** What this task involves **
Your response should consist solely of the lines from the one containing "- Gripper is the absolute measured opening" through the end of the data, copied exactly.

** Stored data **
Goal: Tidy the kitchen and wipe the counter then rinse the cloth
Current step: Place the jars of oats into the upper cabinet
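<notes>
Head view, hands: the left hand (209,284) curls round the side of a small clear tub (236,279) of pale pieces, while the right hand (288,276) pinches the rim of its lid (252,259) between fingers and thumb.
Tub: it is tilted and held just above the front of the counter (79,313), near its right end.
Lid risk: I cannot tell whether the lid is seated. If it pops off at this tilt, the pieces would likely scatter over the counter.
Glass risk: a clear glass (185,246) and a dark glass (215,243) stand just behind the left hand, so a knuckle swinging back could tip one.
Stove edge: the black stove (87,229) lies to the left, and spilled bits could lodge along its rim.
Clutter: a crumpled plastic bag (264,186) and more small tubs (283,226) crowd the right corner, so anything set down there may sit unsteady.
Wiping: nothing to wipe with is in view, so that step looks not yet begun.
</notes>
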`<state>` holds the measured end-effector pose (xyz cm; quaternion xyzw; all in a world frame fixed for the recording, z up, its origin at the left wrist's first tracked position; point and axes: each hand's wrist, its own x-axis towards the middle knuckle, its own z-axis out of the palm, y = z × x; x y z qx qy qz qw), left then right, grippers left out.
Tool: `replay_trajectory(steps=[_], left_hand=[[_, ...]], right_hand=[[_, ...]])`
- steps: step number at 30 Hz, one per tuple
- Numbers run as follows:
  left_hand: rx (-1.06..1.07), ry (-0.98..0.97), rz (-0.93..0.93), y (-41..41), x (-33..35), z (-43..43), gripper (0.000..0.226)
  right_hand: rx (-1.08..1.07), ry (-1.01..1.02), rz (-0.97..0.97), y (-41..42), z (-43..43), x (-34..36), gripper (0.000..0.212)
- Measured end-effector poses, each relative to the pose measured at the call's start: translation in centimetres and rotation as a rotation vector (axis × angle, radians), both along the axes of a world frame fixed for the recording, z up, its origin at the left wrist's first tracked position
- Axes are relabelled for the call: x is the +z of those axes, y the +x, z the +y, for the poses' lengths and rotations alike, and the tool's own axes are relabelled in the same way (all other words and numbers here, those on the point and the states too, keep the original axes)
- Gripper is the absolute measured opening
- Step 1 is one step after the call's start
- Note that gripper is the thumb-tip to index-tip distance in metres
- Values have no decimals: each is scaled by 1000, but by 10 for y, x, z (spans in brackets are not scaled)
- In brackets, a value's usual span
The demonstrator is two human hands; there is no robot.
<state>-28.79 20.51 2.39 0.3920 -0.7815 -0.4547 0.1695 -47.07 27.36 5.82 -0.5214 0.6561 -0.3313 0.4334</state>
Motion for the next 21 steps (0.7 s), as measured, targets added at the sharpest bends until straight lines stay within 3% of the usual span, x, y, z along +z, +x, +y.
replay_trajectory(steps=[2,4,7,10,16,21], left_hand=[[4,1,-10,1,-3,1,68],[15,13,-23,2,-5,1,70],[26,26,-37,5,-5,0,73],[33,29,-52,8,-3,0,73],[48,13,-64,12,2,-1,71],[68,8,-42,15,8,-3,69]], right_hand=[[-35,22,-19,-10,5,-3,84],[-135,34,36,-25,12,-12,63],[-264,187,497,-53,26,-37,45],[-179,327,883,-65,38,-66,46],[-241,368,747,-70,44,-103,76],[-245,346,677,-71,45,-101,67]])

** Your solution **
- Gripper is the absolute measured opening
- Step 1 is one step after the call's start
- Note that gripper is the thumb-tip to index-tip distance in metres
- Values have no decimals: each is scaled by 1000, but by 10 for y, x, z (spans in brackets are not scaled)
- In brackets, a value's usual span
The demonstrator is two human hands; there is no robot.
<state>-28.79 20.51 2.39 0.3920 -0.7815 -0.4547 0.1695 -47.07 27.36 5.82 -0.5214 0.6561 -0.3313 0.4334</state>
Motion for the next 21 steps (0.7 s), as measured, targets added at the sharpest bends until straight lines stay within 3% of the usual span, x, y, z along +z, +x, +y.
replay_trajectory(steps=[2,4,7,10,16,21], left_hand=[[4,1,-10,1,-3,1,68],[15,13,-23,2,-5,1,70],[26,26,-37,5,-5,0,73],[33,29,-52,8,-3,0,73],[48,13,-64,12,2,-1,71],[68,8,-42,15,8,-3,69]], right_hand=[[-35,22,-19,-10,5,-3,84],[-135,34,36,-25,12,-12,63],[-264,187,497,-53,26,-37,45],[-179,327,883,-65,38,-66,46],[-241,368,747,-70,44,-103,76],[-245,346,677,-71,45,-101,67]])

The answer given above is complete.